Barbarossa was now about fifty-five. He still had before him some seven years of service to his Sultan, years in which he was to distinguish himself as brilliantly as ever he had, but henceforth he was to fight at the side of a somewhat surprising new ally: Francis I of France. Already two years before, in 1536, we find a Turkish squadron wintering in the harbour of Marseille; in the years following, relations between the two powers–to the disgust of the rest of Christian Europe and indeed of a large number of Frenchmen–seem to have grown steadily more cordial. For Francis, here was an invaluable ally prepared to fight his battles with the Emperor; for Süleyman the Magnificent, an unrivalled chance of splitting the forces of Christendom more drastically then ever.

It was not until 1543 that these improbable allies moved against their common enemy, but when they did so they moved in strength. In the early summer of that year, no less than 100 Turkish galleys attacked Charles where he was at his most vulnerable, in south Italy. Sweeping up from the south, they sacked Reggio–where, according to one account, Barbarossa captured and subsequently married the governor’s daughter–and then, passing through the Straits of Messina, pressed remorselessly up the Calabrian coast, raiding and plundering as they went. On arrival at Gaeta they stormed and seized the fortress and wrought havoc within the city. A few days later they appeared off the mouth of the Tiber and fell upon Civitavecchia, before heading northwest to a prearranged rendezvous with the French at Marseille.

But now the trouble began. There was no sign of the stores and provisions which Barbarossa had ordered and upon which he had relied, and which Francis had promised would be awaiting him. The King’s representative and commander of his galleys, the young Duke of Enghien, grovelled in apology–eyebrows were raised, then and later, at the seemingly exaggerated deference shown to the former pirate by all the leading Frenchmen with whom he came in contact–but Barbarossa made no secret of his dissatisfaction, nor of his contempt for such unpardonable inefficiency; so angry, indeed, was he that he almost refused Enghien’s proposal that the joint fleet should sail east along the coast to Nice. This city, which since the late fourteenth century had enjoyed peace and prosperity under the Dukes of Savoy, had become a bone of contention between Francis and Charles almost as soon as their long rivalry began; now it faced the most merciless bombardment of its history.
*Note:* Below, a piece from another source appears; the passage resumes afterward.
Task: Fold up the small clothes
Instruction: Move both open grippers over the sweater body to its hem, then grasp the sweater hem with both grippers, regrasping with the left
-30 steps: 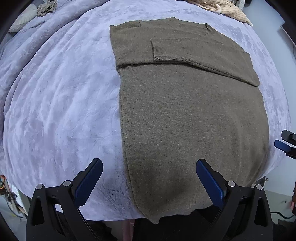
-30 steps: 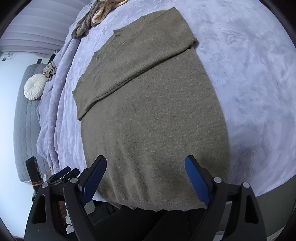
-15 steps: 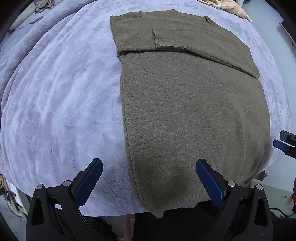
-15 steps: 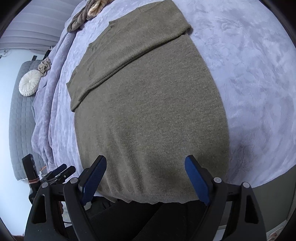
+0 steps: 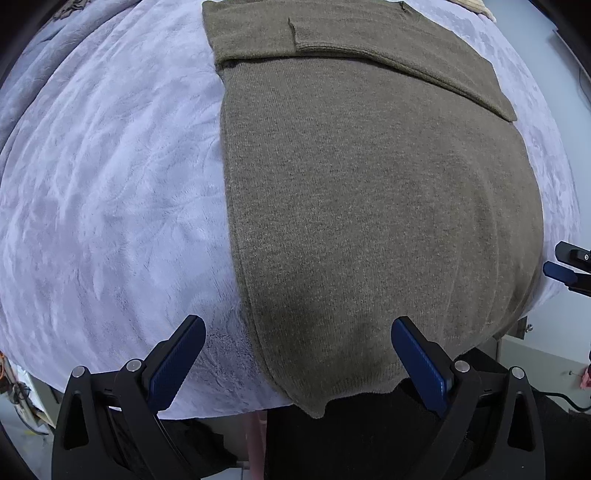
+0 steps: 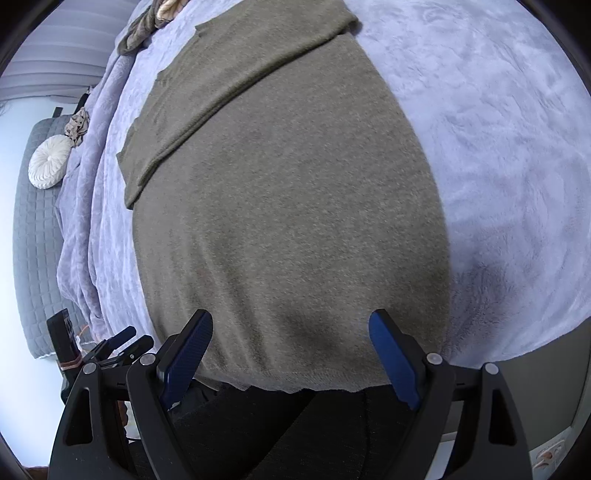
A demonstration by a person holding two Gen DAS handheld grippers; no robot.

If the siege of Nice in August 1543 is remembered at all in the city today, it is because of the courage of its local heroine. Early in the morning of the 15th, Barbarossa and Enghien had opened a breach in the walls near one of the principal towers, and the garrison was on the point of taking flight when a local woman named Caterina Segurana, with a few brave men whom she had summoned to support her, blocked its passage and forced it to stand firm. The town was temporarily saved, but Caterina had only delayed the inevitable. Just a week later, on the 22nd, the governor formally surrendered. In doing so, he was entitled–and doubtless expected–to be offered honourable terms, but within two days Nice was sacked and put to the torch. Inevitably, the Turks were blamed; in fact it was almost certainly the French soldiers who were responsible. Such, certainly, was the opinion of the Maréchal de Vieilleville, dictating his memoirs shortly before his death in 1571:

The city of Nice was plundered and burnt, for which neither Barbarossa nor the Saracens can be blamed, for when it occurred they were already far away…Responsibility for the outrage was thrown at poor Barbarossa to protect the honour and reputation of France, and indeed of Christianity itself.
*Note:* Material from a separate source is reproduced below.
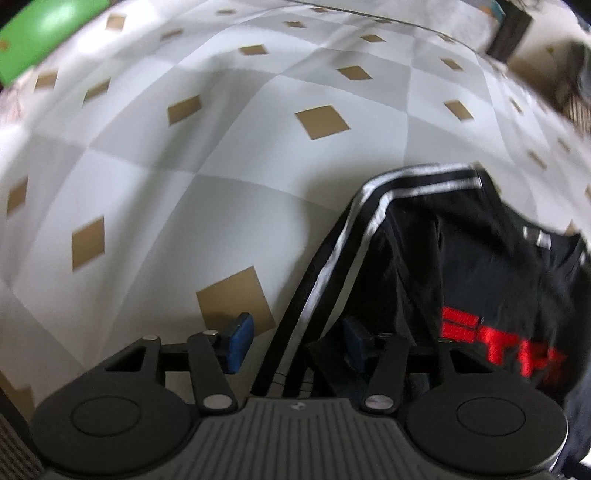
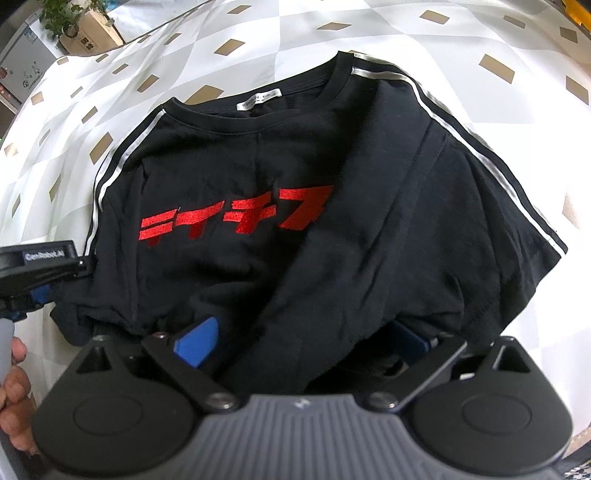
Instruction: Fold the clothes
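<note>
A black T-shirt (image 2: 295, 177) with red lettering, silver shoulder stripes and a white neck label lies front up on the checked tablecloth (image 2: 461, 33). Its near part is bunched into a thick fold. My right gripper (image 2: 303, 343) stands wide open astride that fold, its blue pads (image 2: 195, 343) clear of the cloth. In the left wrist view the shirt's striped sleeve edge (image 1: 332, 258) runs down between the fingers of my left gripper (image 1: 297, 343). That gripper is half open and its left pad (image 1: 240, 343) touches nothing. From the right wrist view, the left gripper (image 2: 37, 273) sits at the shirt's left side.
The tablecloth (image 1: 184, 184) is white and grey with tan diamonds. A green object (image 1: 33, 40) lies at its far left corner, a dark box (image 1: 509, 33) beyond its far right. A potted plant in a cardboard box (image 2: 81, 26) stands past the table. A person's hand (image 2: 14, 387) holds the left gripper.
</note>
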`<action>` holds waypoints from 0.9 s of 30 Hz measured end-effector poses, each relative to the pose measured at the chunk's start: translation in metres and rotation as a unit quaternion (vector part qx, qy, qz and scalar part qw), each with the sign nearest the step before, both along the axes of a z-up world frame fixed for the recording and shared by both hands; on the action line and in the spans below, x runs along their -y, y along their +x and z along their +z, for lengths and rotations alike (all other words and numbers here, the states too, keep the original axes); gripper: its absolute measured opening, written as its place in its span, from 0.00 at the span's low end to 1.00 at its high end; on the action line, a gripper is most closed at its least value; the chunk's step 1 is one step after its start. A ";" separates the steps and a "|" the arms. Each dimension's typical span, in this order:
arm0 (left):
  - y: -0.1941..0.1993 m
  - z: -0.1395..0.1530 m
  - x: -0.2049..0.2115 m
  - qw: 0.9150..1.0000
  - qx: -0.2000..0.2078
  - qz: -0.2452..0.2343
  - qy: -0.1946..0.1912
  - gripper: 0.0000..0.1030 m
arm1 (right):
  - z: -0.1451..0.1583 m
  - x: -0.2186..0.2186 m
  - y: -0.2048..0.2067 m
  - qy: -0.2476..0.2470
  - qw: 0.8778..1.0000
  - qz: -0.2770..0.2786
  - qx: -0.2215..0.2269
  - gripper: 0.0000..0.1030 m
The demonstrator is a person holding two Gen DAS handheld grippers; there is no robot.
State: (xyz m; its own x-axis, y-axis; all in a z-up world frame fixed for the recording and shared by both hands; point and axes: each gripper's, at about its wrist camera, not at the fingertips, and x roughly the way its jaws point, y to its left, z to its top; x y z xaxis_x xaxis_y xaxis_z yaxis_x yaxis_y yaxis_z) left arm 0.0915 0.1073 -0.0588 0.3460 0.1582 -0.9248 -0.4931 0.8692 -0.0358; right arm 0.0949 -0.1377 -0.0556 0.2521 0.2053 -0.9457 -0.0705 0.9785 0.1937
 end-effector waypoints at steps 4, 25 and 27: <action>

Although the Ottoman fleet returned to Toulon for the winter, the siege and capture of Nice was the first and last joint operation of the Franco–Turkish alliance. In 1544 Francis made a pact with his old enemy Charles V and Kheir-ed-Din Barbarossa returned to a hero’s welcome in Constantinople–ravaging en route Elba, Procida, Ischia and Lipari with its fellow Aeolian islands, all of which were imperial territory. Two years later he was dead, at the age of sixty-three. The only son that we know of, Hassan, in due course became ruler of Algeria, the kingdom that his father and uncle had created, but the old man’s true successor was his long-time lieutenant Dragut–known as ‘the living chart of the Mediterranean’–who continued his work. It was Dragut who in 1551 wrenched Tripoli after sixteen years from the hands of the Knights of St John,
145
and who nine years later utterly routed a Spanish fleet sent to dislodge him. He was subsequently rewarded with the Sultanate of Tripoli, but he never hung up his sword; in 1565, aged eighty, he was killed in action during the siege of Malta.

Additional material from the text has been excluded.